Я любил Верочку – по-своему, конечно. Я знаю, что любил ее; теперь мне не для чего и не перед кем лгать. Любовником, положим, в отношении ее я себя не чувствовал, но зато жалость, размягчающую душу, сантиментальную и слезливую, испытывал всем существом.
Я ласкал ее – и мне плакать хотелось. Я в ней и себя как-то жалел, уродство свое, мертвечину свою. Чем ей бывало веселее, чем звонче раскатывался ее смех, тем острее щемило мне сердце и жалостнее была моя ласковость.
– Ну, будет, ну пойдем, родной мой, – говорила она, близко-близко наклоняясь к моему лицу, и тащила меня куда-нибудь гулять или кататься.
И я нежно ласкал ее руку, такую хрупкую, такую маленькую, совсем без мяса.
Но все же я не столько любил ее, сколько привык к ней. А ведь привычка для меня, может быть, опаснее любви!
Привычка как ватой всего обертывает. Перестают колоть тебя всякие так называемые «впечатления» – засыпаешь, успокаиваешься…
Я привык к ее лицу, оно меньше других подымало во мне надоедливых вопросов. Привык к смеху – он меньше, чем смех нового человека, раздражал и озлоблял меня.
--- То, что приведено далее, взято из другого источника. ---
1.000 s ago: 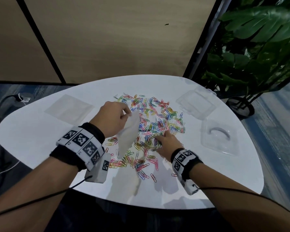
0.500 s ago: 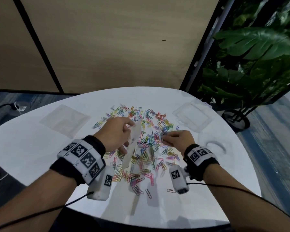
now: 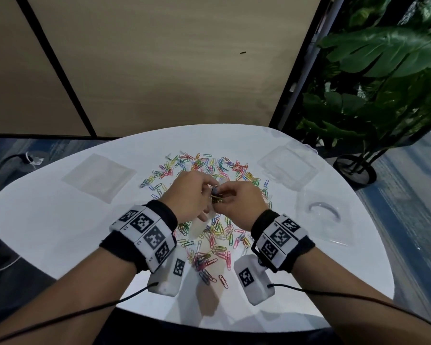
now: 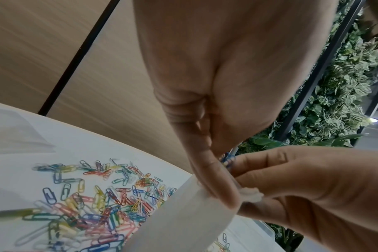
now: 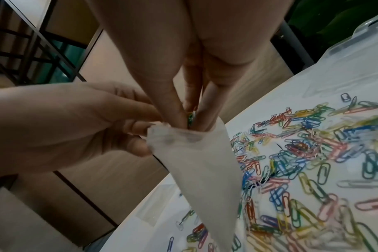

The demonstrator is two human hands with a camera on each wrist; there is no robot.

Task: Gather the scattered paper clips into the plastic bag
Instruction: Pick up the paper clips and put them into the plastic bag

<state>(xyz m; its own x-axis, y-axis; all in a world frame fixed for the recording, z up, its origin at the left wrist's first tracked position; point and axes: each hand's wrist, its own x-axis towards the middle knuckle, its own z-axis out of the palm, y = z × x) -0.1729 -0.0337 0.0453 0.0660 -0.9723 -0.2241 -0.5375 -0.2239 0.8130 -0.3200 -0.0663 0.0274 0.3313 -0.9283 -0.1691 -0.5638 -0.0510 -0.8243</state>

Наконец, привычка к ней успокаивала, по крайней мере отчасти, мой страх смерти: все вдвоем как-то храбришься, а ведь с чужим человеком никогда «вдвоем» себя не почувствуешь.
Я заговорил о встрече с Марфой, потому что она имела самые роковые последствия для дальнейшего развития моего «романа».
Марфу в деревне я всего только один раз, тогда на елке, и видел. Образ ее до странности быстро исчез из моей памяти. Первое время по приезде из деревни я совершенно не вспоминал о ней, точно и не видал никогда.
Но это продолжалось недолго!
Скоро началось нечто нелепое, я бы сказал, дьявольское, если бы верил в дьявола. Наваждение, если хотите.
Красный рот ее, матовые щеки, блестящие белые зубы стали положительно преследовать меня.
Началось это так же внезапно, как внезапно исчезла она из моей памяти в деревне.
Ни о чем другом, кроме лица и тела ее, я не мог думать. Не хочется мне долго останавливаться на этом. Я уж каялся в своей извращенности. Ну, одним словом, крепкое тело, здоровое, стихийное, некультурное, где-то там, в захолустной деревне, которое при «свободе нравов» всякий может трогать, – а она только, небось, смеется весело, зубы свои показывает, – дурманило меня, наполняло меня злобной ревностью, доводило до истерики. На всех и на всем я готов был выместить свою безумную злобность. Все стало мне противным, досадным. Ну и прежде всего, конечно, Верочка.
Мне легко было над ней измываться. Еще бы! Она – маленькая, тоненькая Верочка – полюбила меня по-настоящему.